At 5 min after irradiation, samples were stored at 4°C during transport to the laboratory and work-up was performed immediately. Lymphocyte samples were layered onto microscope slides for 10 min at room temperature, followed by fixation in 100% methanol (20 min, at –20°C) and permeabilization in 100% acetone (1 min, at –20°C). All microscope slides were washed three times in PBS containing 1% FCS for 10 min. The fixation process lasted ~40 min.
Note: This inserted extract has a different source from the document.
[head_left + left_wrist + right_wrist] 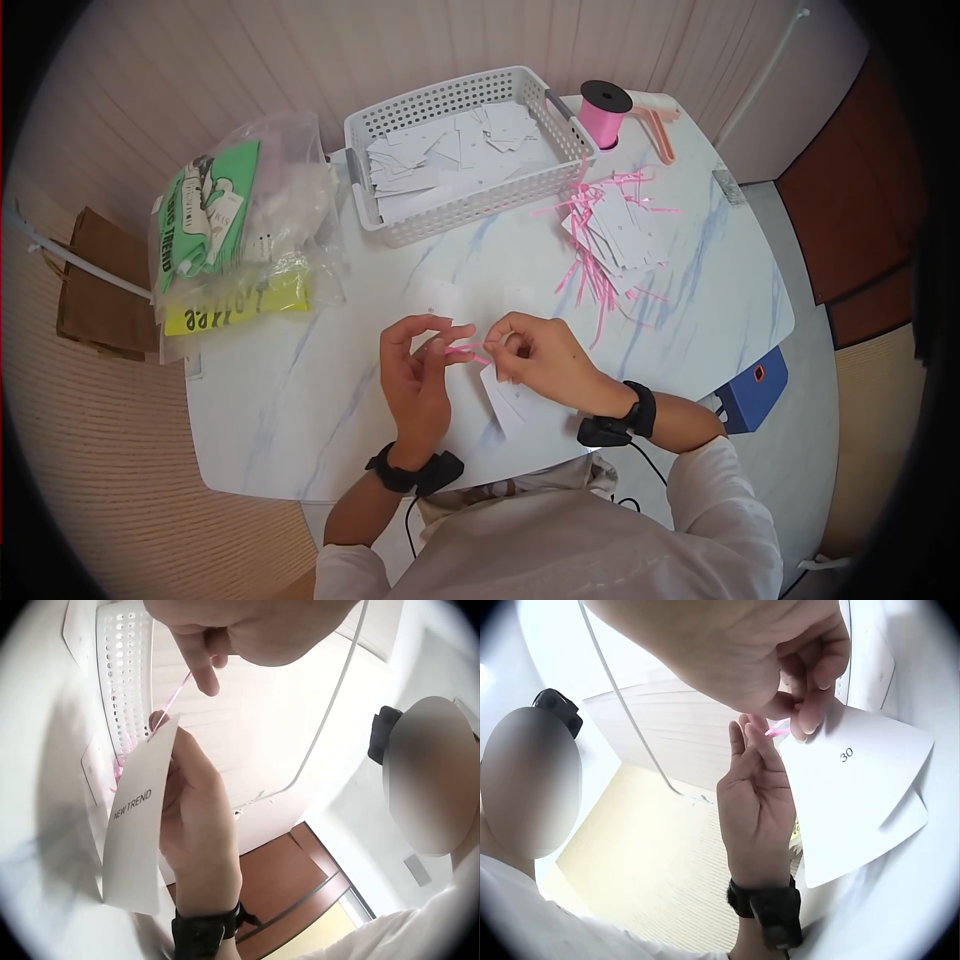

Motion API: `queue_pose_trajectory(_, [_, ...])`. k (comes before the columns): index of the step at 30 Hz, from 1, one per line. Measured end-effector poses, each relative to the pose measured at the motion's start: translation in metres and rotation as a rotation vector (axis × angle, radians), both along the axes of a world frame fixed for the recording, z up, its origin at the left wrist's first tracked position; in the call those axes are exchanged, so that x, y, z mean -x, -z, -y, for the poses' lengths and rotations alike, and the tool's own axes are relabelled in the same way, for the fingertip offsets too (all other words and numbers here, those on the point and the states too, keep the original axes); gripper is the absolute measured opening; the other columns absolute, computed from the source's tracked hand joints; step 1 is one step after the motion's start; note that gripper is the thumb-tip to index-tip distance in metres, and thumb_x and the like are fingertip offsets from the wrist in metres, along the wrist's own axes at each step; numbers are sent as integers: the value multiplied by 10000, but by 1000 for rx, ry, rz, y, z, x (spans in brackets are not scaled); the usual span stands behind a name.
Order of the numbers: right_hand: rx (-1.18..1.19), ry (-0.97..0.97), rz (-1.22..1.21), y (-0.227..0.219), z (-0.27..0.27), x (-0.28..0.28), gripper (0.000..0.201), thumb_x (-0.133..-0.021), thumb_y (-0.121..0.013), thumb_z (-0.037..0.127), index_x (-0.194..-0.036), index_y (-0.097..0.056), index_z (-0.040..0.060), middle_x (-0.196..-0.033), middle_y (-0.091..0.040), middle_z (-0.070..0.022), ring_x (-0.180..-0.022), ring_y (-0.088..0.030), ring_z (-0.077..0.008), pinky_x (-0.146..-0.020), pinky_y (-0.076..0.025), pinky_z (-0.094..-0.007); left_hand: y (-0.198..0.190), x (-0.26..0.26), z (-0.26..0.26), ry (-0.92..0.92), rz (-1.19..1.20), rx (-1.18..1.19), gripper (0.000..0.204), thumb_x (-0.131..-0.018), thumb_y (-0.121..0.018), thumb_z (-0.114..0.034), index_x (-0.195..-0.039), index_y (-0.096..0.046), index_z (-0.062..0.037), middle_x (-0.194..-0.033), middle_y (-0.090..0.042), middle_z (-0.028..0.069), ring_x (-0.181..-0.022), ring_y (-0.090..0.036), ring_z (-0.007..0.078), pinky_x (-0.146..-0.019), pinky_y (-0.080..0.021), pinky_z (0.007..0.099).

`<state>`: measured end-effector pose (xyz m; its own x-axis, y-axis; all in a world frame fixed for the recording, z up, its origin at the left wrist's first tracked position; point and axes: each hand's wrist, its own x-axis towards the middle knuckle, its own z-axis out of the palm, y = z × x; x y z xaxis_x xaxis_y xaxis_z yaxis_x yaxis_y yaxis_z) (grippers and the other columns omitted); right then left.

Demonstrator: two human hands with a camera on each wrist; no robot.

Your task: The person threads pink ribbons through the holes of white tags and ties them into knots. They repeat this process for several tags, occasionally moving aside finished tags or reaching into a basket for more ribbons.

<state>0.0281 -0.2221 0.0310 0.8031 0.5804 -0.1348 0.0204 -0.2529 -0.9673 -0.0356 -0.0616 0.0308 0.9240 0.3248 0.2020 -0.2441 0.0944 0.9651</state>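
White card tags (508, 402) hang from the right hand (556, 368), whose thumb and fingers pinch them at the top edge. One tag (133, 825) reads "NEW TREND" in the left wrist view; another (855, 769) shows "30" in the right wrist view. A thin pink ribbon (463, 349) runs from the tags to the left hand (415, 385), which holds it between thumb and fingers. Both hands are raised near the table's front, a short gap apart. Some right fingertips are hidden behind the tags in the left wrist view.
A white basket (440, 228) of paper tags stands at the back. To its right are a pink ribbon spool (601, 122), an orange-pink tool (658, 137) and a pile of ribboned tags (615, 235). Plastic bags (235, 225) lie at the left; loose tags (432, 298) lie beyond the hands.
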Motion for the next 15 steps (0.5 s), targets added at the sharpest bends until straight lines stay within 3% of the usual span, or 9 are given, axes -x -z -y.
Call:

To quantify the DNA DSBs, staining of the early phosphorylated histone variant H2AX was used. After overnight incubation with a specific γ-H2AX antibody (Anti-H2A.X-Phosphorylated (Ser 139), BioLegend, Uithoorn, The Netherlands) at a concentration of 1:2500 at 4°C, and after washing (3 × 10 min) with PBS containing 1% FCS, the microscope slides were stored for fixation in 2.5% formaldehyde for 20 min (−20°C). Each sample was washed three times for 10 min in PBS containing 1% FCS and incubated with Alexa Fluor 488-conjugated goat antimouse secondary antibody (Invitrogen, Paisley, UK) at a dilution of 1:400 for 1 h at room temperature. The lymphocytes were washed 4 × 10 min in PBS (pH 7.1) and mounted with VECTASHIELD® mounting medium containing 4,6-diamidino-2-phenylindole (Vector Laboratories, Burlingame, USA).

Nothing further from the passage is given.